- **ASSIGNED TASK**: Of all the lines in the entries below, give again exactly those starting at the line containing "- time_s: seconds" and ending at the line containing "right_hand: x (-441", both ends included, and no others.

- **THE INPUT**:
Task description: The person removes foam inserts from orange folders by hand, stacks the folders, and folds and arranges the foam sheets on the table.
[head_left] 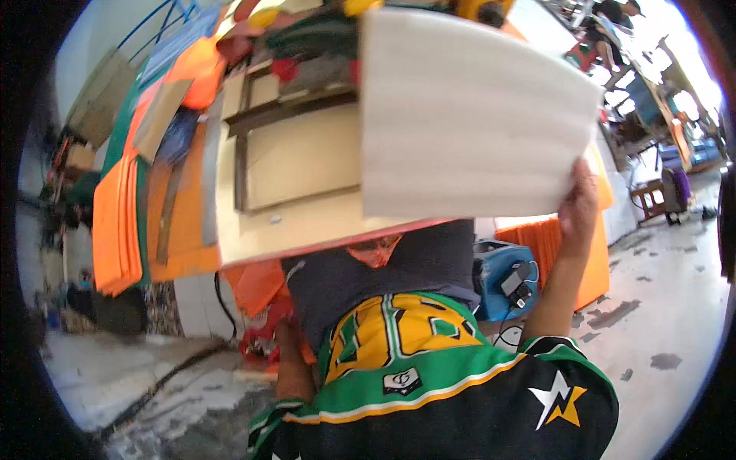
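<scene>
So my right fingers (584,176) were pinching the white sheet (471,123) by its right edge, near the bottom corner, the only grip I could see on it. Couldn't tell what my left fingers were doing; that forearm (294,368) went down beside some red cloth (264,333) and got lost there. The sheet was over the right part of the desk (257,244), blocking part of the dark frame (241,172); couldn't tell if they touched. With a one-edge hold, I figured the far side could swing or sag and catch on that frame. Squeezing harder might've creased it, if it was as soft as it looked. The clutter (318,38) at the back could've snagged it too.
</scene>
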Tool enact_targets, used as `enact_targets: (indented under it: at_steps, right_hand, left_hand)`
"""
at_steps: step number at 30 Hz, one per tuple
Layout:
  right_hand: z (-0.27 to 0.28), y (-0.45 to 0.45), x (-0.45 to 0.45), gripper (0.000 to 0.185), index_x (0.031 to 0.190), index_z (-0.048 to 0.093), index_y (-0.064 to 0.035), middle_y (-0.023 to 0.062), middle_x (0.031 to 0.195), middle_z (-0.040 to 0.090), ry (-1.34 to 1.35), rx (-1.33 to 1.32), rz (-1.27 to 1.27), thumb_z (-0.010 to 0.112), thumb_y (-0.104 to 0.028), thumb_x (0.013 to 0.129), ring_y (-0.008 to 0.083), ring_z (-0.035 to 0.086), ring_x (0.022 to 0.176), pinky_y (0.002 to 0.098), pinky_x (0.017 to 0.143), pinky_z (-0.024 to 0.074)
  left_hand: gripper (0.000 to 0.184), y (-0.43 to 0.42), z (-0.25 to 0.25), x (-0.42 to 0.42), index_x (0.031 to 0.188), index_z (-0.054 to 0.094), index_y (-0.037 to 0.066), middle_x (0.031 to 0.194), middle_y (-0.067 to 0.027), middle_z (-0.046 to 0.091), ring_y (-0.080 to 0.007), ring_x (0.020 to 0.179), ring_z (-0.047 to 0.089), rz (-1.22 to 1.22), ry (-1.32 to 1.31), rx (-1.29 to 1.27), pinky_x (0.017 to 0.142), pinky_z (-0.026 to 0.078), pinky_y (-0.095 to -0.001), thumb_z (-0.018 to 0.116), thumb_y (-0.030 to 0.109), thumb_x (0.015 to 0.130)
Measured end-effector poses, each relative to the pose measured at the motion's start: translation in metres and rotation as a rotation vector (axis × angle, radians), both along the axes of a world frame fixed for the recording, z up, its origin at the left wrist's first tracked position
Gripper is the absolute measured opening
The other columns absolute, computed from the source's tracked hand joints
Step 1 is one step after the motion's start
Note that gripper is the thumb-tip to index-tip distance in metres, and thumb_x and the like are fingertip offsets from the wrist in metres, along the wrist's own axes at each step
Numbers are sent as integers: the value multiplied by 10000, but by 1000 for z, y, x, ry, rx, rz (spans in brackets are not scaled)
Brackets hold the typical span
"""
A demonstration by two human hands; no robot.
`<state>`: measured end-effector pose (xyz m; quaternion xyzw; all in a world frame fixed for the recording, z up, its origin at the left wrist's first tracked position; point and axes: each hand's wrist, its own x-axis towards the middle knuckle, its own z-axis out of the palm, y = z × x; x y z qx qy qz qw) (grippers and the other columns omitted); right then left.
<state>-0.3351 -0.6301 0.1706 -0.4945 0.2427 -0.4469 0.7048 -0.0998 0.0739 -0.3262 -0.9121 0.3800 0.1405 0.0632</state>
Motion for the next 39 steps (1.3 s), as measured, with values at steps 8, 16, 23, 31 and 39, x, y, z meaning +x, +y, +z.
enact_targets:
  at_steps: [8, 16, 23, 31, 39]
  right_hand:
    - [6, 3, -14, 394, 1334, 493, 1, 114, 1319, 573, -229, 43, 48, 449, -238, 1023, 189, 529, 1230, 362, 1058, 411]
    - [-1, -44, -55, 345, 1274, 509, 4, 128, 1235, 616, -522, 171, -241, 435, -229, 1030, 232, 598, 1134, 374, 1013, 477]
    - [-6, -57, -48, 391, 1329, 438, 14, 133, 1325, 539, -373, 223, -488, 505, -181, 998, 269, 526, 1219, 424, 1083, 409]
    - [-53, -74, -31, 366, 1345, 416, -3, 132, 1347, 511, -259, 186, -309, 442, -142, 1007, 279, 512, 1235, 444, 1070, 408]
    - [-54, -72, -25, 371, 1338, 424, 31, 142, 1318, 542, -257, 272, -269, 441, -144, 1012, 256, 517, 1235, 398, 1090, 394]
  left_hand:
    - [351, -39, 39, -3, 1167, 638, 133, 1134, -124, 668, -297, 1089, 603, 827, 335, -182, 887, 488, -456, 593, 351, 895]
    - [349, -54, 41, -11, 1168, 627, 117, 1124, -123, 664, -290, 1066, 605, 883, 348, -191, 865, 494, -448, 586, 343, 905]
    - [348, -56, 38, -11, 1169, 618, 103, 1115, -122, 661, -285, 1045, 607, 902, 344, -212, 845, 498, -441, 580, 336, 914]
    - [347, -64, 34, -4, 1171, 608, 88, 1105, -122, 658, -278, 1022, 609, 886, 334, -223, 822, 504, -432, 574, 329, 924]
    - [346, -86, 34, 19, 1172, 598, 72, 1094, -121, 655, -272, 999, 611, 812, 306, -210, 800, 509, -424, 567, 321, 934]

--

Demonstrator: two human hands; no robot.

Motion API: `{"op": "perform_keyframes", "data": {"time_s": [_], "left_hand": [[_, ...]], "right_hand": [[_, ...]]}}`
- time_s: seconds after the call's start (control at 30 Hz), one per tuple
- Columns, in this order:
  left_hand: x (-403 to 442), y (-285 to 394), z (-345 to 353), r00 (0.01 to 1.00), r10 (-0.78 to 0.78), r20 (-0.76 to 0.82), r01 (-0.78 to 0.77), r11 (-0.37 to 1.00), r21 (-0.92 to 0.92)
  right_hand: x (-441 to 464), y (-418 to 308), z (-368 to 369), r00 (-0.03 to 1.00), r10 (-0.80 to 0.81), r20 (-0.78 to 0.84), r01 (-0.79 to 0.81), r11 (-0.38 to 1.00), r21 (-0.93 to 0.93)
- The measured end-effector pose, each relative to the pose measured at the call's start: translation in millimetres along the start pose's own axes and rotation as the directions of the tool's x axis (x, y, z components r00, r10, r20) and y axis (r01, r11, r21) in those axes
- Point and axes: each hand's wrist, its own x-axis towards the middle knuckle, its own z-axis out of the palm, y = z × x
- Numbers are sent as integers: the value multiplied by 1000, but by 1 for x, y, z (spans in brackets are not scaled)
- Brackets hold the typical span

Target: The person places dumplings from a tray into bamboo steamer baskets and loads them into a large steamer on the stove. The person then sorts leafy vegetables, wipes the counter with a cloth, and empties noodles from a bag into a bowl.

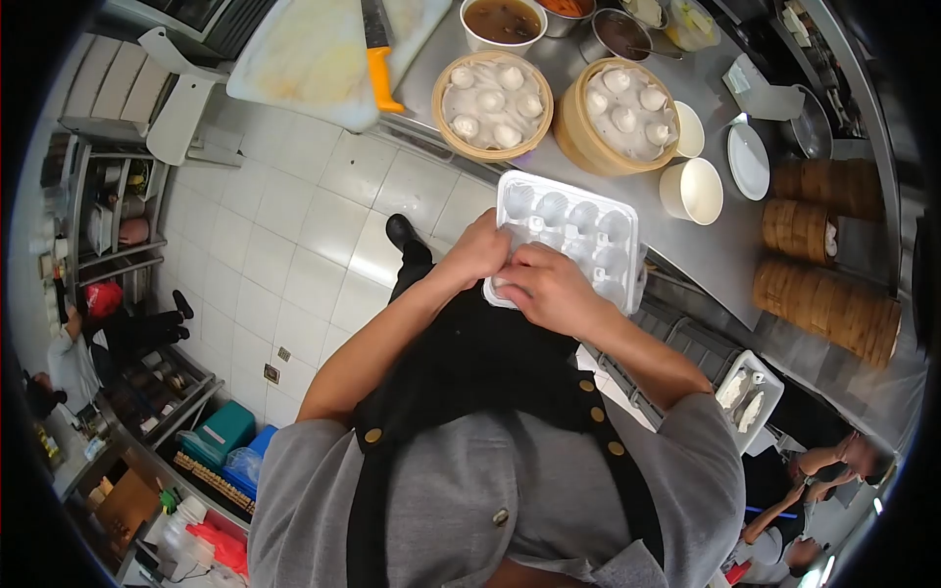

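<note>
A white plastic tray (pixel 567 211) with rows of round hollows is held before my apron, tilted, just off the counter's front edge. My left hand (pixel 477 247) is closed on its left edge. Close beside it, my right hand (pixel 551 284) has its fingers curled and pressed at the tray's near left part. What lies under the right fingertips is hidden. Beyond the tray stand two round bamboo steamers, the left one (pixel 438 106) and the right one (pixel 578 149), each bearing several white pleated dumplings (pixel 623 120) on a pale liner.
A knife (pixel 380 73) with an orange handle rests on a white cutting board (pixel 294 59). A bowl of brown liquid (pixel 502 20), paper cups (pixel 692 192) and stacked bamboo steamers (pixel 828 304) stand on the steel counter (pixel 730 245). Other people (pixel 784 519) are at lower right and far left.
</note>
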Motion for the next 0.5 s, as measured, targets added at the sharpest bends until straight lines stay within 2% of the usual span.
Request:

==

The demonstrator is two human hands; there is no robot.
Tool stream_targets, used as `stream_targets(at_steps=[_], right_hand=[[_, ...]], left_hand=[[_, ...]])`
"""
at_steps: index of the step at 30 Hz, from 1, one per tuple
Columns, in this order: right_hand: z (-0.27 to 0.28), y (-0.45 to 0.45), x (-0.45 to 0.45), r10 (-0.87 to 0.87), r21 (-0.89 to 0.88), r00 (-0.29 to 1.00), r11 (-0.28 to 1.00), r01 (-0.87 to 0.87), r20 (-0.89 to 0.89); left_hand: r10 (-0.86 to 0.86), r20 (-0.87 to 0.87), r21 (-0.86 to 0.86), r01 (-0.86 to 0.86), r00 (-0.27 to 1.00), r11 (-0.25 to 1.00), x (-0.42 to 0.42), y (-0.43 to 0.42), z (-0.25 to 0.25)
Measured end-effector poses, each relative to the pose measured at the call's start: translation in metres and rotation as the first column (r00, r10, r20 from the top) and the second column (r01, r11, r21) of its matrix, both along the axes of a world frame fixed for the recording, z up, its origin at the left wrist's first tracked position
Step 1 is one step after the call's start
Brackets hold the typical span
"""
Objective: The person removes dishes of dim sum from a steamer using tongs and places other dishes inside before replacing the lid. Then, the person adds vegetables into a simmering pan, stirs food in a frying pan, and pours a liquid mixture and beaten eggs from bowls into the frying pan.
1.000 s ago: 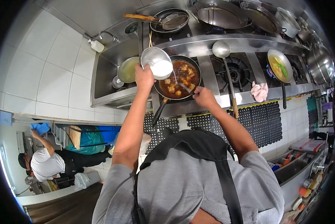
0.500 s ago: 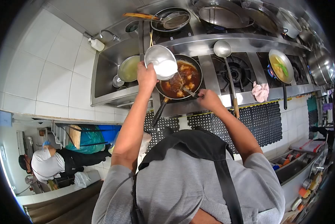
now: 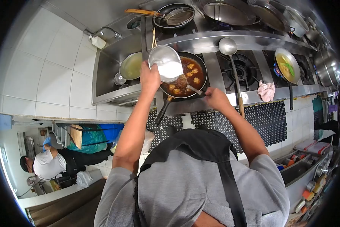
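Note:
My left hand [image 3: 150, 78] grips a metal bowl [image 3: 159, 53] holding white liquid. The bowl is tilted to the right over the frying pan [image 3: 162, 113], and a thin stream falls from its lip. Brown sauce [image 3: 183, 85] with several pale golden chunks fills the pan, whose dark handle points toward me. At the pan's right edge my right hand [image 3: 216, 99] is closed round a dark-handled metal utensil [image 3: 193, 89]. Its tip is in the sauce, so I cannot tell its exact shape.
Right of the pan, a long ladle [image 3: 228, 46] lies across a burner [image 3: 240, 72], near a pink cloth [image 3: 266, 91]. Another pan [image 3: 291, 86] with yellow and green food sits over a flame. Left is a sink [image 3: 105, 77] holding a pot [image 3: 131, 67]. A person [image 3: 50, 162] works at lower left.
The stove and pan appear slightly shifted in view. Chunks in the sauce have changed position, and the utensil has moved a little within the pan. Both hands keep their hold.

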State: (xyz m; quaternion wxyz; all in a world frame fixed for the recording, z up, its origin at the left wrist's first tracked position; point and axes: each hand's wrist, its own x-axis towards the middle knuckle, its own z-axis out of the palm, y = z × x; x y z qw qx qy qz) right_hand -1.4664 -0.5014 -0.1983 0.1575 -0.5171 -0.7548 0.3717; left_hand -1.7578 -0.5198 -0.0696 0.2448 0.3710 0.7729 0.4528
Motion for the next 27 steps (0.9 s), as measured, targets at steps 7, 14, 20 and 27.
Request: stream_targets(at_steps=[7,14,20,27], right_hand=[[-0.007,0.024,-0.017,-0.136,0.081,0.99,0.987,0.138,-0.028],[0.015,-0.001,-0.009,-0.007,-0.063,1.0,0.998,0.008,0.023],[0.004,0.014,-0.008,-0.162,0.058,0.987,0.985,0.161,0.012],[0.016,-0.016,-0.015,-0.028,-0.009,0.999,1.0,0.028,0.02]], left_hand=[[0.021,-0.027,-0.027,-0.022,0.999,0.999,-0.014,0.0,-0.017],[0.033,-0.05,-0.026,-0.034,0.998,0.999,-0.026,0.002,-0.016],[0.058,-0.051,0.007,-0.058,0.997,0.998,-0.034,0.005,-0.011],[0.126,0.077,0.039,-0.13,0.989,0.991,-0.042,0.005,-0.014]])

- **RESULT BELOW**:
- time_s: seconds after the call's start (control at 30 Hz), one per tuple
- Columns, in this order:
  left_hand: x (-403 to 442), y (-285 to 394), z (-345 to 353), r00 (0.01 to 1.00), r10 (-0.78 to 0.78), r20 (-0.76 to 0.82), r01 (-0.78 to 0.77), r11 (-0.37 to 1.00), r21 (-0.92 to 0.92)
  right_hand: x (-441 to 464), y (-418 to 308), z (-368 to 369), r00 (-0.03 to 1.00), r10 (-0.80 to 0.81), r20 (-0.78 to 0.84), r01 (-0.79 to 0.81), r11 (-0.38 to 1.00), r21 (-0.93 to 0.93)

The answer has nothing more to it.